Wednesday, April 13, 2011

Recipe: spicy southwest pasta

This is a very tasty recipe that I got out of my Trim and Terrific cookbook. The recipe is actually vegetarian but I had a chicken breast that I needed to use in the fridge so I threw it in there but it would be really good meatless as well.

You need:
1 onion chopped
1 can (28 oz.) whole or stewed tomatoes
1/2 box rotini cooked (I used whole wheat)
1 can (15 oz.) black beans, rinsed
1 10 package (10 oz.) frozen corn
1 c. reduced fat cheddar cheese
1 can (4 oz.) green chilies
1/2 tsp. ground cumin
1/4 tsp. cinnamon
1/2 tsp. red pepper flakes
salt and pepper to taste
1 large, boneless skinless chicken breast cooked an cubed(optional)

Pour juice off of tomatoes into a skillet over medium heat. Chop or puree tomatoes and add to pan. Cook with chopped onions until they are tender. Add black beans, corn, pasta, chilies and seasoning. Adjust cumin and red pepper flakes for personal spice preference. Cook over medium heat until warmed through completely. Add cheddar cheese and toss.
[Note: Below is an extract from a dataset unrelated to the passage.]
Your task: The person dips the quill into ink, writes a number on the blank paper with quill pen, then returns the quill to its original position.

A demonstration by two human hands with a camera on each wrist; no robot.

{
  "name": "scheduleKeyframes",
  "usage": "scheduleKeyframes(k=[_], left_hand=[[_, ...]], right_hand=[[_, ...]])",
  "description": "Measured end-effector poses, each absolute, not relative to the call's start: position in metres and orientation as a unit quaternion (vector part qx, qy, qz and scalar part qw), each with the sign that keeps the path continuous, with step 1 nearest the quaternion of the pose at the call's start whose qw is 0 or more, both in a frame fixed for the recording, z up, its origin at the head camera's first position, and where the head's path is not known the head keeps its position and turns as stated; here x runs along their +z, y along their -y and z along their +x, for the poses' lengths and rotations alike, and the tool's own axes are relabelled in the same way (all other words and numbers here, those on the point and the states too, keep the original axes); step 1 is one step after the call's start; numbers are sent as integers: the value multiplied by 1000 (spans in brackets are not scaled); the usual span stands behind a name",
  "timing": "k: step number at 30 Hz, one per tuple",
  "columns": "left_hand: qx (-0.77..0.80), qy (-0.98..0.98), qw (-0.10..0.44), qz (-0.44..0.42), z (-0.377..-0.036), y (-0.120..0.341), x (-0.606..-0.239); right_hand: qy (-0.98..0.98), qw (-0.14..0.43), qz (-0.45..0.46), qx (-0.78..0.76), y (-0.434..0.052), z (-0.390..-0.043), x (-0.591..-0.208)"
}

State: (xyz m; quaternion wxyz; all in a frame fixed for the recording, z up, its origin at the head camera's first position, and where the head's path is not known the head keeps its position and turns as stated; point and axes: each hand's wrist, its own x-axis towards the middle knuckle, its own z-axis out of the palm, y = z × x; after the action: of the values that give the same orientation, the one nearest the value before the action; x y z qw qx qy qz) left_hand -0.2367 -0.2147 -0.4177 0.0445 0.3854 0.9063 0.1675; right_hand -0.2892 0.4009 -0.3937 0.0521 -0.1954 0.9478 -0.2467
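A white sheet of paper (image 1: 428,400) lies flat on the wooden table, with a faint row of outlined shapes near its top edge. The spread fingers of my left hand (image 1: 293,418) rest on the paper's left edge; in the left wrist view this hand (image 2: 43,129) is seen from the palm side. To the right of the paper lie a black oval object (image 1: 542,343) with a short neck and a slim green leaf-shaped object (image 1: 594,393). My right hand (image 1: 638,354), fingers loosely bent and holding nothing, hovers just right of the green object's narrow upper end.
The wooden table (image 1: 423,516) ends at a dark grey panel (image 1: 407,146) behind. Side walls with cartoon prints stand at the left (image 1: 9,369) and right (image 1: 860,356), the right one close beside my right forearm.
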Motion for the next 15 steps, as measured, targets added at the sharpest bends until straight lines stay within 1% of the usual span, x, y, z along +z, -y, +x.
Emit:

This pasta is very tasty and incredibly easy to make. Like I said, I added the chicken because I had it around and I'm trying to get more lean protein in my diet. Also, when I make this again I will remove the cinnamon. Cumin is already a sweet and spicy element and the cinnamon was way over the top. I LOVE cinnamon but I think I'm deciding that I don't care for it much in savory dishes.

1 comment:

gavsmom said...

This one has made it to my list of tasty dishes to try! Thanks for sharing!